It is fady to kill a lemur. The punishment is ill health, and five years in jail.
Madagascar, the planet’s fourth-largest island, floats 250 miles off the east coast of Mozambique in the southwest Indian Ocean. The Afro-Indonesian people govern their lives with a series of social taboos, or fadies. And a long-time fady, rooted in the commands of the razana, the Ancestors, is that it is wrong to kill the little button-eyed primates called lemurs.
The clocked relatives of monkeys, apes and humans are found only on this island, rafted away from the vast bulk of the African continent 165 million years ago. Yet even today, in a world of heightened environmental consciousness and recognition of the accelerating loss of species, lemurs are still being killed; sometimes served at the tables of wealthy foreigners who will pay a little extra to have a taste of the exotic. In the 1990 Marlon Brando film,The Freshman, the plot revolves around a moveable restaurant that serves endangered species to high-rolling epicureans. In a case of life imitating art, I hear a rumor that a restaurant exists in the Malagasy Republic that serves lemur.
When I approach Antananarivo, the 200-year-old capital, on an Air Mauritius Boeing 737, the air is thick with smoke, the landscape parched and coughing. As subsistence farmers below are clearing crop and pasture land and scorching trees to create charcoal, I struggle to fill out the customs and immigrations form on my lap. After 25 hours flying from Los Angeles, it is not a simple chore on the coarse, brown customs form that seems made of cheap toilet paper.
While waiting for the baggage in the Ivato International Airport I visit the men’s room, and discover in a world of disappearing species there is yet another. The attendant offers to sell me toilet paper, as there is none in the stall. “There is a shortage in Madagascar,” he explains, and I know why—it is being used for customs forms.
Within an hour I am on another Air Mad flight to a large island off the northwestern shore of the Mozambique Channel, Nosy Be (“Big Island” in Malagasy). From the air there is muscular poetry to the brown, bare landscape, the raw red rivers, like broken veins, bleeding to the sea. Astronauts have said the Texas-sized island was the only landmass easily identifiable from space, because it is surrounded by a halo of rust-red sea, the color of the lateritic topsoil relentlessly scrubbed off its denuded surface by wind and rain.

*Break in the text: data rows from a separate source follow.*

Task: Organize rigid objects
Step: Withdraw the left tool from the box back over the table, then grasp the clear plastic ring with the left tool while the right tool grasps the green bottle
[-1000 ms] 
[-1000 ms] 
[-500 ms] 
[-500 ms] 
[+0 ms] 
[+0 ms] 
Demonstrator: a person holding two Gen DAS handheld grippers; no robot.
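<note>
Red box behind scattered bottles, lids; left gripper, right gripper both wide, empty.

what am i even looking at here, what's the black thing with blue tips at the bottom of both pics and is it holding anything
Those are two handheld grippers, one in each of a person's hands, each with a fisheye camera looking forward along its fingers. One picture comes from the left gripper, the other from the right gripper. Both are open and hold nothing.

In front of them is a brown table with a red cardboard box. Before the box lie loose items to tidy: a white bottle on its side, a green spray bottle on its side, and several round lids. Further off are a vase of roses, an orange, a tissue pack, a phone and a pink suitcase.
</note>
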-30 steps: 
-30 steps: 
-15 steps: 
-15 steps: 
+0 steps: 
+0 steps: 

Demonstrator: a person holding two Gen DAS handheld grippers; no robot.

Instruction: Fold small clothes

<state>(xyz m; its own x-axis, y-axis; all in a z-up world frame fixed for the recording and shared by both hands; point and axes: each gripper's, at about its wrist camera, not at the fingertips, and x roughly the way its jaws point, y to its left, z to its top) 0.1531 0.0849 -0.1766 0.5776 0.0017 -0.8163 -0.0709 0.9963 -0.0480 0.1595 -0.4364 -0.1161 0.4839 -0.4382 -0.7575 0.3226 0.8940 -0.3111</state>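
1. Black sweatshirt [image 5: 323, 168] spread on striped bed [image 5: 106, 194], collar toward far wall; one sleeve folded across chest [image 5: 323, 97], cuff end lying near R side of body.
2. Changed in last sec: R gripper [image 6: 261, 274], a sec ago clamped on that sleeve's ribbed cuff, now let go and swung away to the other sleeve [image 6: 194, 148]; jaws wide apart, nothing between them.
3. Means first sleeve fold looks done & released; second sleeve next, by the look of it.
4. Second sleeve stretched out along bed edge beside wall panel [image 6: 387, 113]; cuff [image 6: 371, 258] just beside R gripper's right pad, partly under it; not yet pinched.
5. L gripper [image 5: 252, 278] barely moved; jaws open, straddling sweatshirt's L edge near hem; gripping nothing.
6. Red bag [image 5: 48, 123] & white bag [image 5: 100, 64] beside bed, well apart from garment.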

The microcontinent of Madagascar is the most eroded place on earth. Man has grievously wounded this estate. Some estimate 90% of the Great Red Island’s forests have been destroyed, and that it continues to lose 375,000 acres a year, a rate that will insure a totally bald island within a lifetime. The impoverished farmers of preindustrial Madagascar deliberately torch the rain forests for fuel and agricultural land. After a few seeding seasons the thin soil is depleted, erosion sets in, the tired, overtaxed land is abandoned, and a new wedge of forest is obliterated, a dangerous cycle that promises to turn the land that time forgot into a dead zone.
In the 15th century Arab traders called Madagascar the “Isle of the Moon.” Today the epithet seems prophetic. The protection of the remaining woodlands is a race against starvation, ignorance and time.
As we begin our descent to Nosy Be, bright Ricky Nelson and Roy Orbison tunes playing over the loudspeaker challenge the scene below. But, as the wheels lower, the landscape turns green, and a flock of snowy egrets flutters from the parasol of a gigantic glossy frond. To further abet the mood change, as I step off the plane a lei of fresh frangipani and bougainvillea is placed around my neck by a smiling Malagasy girl. She leads me outside to a row of stands where plump, giggling women are selling stacks of vanilla, bottles of mango, and peppers in vinegar. This suddenly seems a happy place.
I climb into a red, candy-striped two-cylinder Citroen Deux-Chevaux with a $100 bill stuck on the front windshield. Looking closer I see a profile of Madonna where Ben Franklin belongs, and in place of the nation’s name are the words “Altered States of Madonna.”
We bump down a sun-roasted road trying in vain to avoid the potholes that are an unstudied endemic species in Madagascar. The edges of the road are lined with kapok and pollarded yellow-flowering ylang-ylang trees from which a perfume essence is extracted. We roll past vast sugar cane fields and balloon-sharped concrete huts built in 1921 as cyclone shelters. I check into Les Cocotiers hotel, and on the wall is a sisal fiber tapestry of a village scene, and next to it a lizard I would get to know. He hangs on the wall like a bad canvas: Art Gecko.